In a nutshell, what is your book about?
THE HONEYBEE EMERALDS is the story of four disparate women in expat Paris. When they discover a stunning diamond and emerald necklace their search for its owner launches them into a thrilling adventure, including trips to Loire wineries, exclusive jewellers and stunning archives. Along the way they discover the secrets of three fabulous real-life historical divas: Napoleon III’s sauciest mistress, spy Mata Hari and Jazz sensation, Josephine Baker. During their research they also challenge their own notions of belonging, motherhood, marriage and friendship.
How did you come up with the title for your book?

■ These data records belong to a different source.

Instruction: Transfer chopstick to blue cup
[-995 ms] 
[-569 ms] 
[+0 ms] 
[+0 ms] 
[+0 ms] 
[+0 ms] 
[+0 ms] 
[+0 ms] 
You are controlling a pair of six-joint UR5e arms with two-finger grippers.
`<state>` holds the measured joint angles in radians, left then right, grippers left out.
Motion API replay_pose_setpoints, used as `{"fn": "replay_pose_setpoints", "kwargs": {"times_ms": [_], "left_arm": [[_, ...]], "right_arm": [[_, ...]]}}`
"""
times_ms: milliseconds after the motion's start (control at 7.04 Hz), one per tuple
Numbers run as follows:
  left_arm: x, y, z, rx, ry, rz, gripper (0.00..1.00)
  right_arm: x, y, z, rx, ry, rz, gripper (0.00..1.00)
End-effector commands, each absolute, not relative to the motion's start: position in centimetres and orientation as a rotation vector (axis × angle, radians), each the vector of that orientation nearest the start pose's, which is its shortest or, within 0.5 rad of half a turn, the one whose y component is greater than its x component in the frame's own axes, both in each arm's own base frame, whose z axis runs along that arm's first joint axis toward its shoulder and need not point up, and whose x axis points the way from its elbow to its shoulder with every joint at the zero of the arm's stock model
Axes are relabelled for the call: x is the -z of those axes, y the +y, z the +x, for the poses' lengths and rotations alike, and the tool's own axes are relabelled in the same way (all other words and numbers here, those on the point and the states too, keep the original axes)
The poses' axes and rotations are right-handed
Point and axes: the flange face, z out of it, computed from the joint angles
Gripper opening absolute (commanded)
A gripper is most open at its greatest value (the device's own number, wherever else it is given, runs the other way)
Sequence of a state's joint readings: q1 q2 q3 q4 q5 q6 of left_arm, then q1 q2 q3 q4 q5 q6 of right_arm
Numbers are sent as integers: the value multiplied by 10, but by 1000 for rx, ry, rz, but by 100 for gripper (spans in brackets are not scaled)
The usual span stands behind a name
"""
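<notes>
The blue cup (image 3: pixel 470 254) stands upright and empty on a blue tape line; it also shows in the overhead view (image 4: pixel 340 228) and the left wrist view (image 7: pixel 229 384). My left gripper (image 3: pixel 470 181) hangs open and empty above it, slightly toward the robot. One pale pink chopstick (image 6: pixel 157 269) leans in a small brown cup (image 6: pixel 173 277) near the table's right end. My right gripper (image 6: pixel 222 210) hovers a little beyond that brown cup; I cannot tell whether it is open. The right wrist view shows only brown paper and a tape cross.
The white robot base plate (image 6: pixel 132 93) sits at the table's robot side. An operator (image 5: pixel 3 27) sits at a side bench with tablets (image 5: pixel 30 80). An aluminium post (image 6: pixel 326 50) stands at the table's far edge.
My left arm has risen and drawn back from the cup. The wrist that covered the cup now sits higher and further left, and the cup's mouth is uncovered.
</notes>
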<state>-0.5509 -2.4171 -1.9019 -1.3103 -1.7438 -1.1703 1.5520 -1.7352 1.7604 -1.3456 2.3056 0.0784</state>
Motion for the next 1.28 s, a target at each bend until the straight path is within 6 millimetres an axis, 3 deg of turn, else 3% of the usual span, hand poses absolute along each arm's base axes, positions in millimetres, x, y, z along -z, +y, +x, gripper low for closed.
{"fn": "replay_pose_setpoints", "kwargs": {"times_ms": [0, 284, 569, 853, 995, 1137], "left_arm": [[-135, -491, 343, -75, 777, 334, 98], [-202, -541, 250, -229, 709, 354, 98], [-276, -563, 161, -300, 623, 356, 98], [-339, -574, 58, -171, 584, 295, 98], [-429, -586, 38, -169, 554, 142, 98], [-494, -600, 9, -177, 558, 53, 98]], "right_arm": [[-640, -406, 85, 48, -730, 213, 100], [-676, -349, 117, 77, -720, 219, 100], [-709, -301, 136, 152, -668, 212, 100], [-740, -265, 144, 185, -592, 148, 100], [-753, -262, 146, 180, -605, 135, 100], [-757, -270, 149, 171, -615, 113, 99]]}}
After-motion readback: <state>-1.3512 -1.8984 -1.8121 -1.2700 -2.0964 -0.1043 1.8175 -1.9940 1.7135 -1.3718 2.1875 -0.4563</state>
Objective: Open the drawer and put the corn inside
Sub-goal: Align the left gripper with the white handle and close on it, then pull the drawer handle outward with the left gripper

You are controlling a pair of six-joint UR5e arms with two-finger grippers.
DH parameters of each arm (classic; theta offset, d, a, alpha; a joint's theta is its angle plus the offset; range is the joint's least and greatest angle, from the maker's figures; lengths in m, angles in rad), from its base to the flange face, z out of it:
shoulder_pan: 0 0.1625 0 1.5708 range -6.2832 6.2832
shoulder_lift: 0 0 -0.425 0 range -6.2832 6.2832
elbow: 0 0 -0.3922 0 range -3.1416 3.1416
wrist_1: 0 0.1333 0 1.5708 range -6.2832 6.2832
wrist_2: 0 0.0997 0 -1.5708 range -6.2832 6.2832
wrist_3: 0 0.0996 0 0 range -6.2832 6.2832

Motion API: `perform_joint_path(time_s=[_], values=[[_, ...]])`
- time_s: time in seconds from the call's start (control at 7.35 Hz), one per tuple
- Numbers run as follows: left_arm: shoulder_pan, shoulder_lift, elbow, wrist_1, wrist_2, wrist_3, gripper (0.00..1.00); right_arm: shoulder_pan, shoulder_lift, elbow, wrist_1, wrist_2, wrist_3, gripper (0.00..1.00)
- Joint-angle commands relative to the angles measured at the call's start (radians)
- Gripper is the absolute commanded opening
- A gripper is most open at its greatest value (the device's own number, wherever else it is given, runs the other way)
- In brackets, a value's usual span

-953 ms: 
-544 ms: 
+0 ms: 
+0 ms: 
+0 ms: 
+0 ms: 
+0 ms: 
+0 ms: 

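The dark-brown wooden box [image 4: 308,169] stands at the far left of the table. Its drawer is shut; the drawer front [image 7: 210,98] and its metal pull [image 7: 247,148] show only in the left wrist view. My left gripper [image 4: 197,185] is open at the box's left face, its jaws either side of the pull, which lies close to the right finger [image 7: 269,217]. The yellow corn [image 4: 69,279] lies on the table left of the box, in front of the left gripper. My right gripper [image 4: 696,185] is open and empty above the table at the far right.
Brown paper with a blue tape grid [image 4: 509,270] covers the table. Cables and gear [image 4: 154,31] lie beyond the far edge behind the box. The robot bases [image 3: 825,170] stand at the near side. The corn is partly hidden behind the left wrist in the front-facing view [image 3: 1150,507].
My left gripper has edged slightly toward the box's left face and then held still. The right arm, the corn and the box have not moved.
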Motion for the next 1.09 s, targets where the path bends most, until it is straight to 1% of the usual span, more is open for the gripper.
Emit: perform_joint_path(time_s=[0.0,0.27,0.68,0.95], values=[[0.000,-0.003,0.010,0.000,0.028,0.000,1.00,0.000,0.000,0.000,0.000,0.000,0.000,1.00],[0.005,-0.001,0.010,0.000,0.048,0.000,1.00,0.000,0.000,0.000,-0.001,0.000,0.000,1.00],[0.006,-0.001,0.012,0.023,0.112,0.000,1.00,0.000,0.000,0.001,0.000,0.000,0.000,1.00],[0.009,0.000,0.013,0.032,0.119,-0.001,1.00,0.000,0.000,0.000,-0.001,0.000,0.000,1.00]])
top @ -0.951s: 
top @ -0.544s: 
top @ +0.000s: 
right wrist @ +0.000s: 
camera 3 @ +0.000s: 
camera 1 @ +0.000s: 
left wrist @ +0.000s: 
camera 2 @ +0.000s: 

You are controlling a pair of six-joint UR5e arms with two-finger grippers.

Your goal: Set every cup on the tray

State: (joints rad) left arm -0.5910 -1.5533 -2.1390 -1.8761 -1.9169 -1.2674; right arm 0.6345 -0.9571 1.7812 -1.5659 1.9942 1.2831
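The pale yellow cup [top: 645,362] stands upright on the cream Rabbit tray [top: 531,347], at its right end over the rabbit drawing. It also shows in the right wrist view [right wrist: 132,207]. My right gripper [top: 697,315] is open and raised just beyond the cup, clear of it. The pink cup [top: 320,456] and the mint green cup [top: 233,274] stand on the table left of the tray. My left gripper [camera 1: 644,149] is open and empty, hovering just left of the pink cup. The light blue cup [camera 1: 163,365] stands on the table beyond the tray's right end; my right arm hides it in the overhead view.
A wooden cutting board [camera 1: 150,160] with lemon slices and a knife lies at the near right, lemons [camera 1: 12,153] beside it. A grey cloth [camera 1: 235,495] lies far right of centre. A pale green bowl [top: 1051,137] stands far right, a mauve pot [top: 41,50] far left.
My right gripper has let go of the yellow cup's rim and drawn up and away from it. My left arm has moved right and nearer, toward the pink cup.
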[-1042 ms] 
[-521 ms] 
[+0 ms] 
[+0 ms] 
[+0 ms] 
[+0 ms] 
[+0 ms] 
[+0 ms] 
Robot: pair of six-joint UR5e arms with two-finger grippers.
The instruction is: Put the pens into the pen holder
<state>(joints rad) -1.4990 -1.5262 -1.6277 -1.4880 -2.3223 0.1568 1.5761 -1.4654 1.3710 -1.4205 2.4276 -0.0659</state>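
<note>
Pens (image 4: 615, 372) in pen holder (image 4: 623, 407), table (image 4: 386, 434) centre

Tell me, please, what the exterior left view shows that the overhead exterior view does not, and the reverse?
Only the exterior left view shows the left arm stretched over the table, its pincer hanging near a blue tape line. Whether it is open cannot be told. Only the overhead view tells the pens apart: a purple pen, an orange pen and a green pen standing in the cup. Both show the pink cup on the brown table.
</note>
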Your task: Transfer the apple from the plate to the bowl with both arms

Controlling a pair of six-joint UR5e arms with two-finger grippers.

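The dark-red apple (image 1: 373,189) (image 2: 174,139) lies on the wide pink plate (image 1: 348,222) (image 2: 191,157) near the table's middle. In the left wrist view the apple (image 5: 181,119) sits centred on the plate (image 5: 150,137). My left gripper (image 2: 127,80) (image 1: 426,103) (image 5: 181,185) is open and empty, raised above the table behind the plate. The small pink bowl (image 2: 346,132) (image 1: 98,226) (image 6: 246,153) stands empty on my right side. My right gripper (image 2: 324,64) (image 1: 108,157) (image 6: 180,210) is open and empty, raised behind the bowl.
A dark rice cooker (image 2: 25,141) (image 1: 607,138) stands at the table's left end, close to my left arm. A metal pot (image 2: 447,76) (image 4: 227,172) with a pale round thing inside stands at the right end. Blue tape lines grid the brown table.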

For a long time, the novel was called “Bonjour Paris,” after the name of the magazine at the centre of the story. At one point in my querying process a very kind agent told me that my title wasn’t great. It was easy to come up with a title after that, as “the honeybee emeralds” — a gorgeous jewel encrusted necklace designed by an exclusive Parisian jeweller and worn by some of history’s most fabulous women — is the focus of almost all of the novel’s action.
How do you plan to celebrate publication day?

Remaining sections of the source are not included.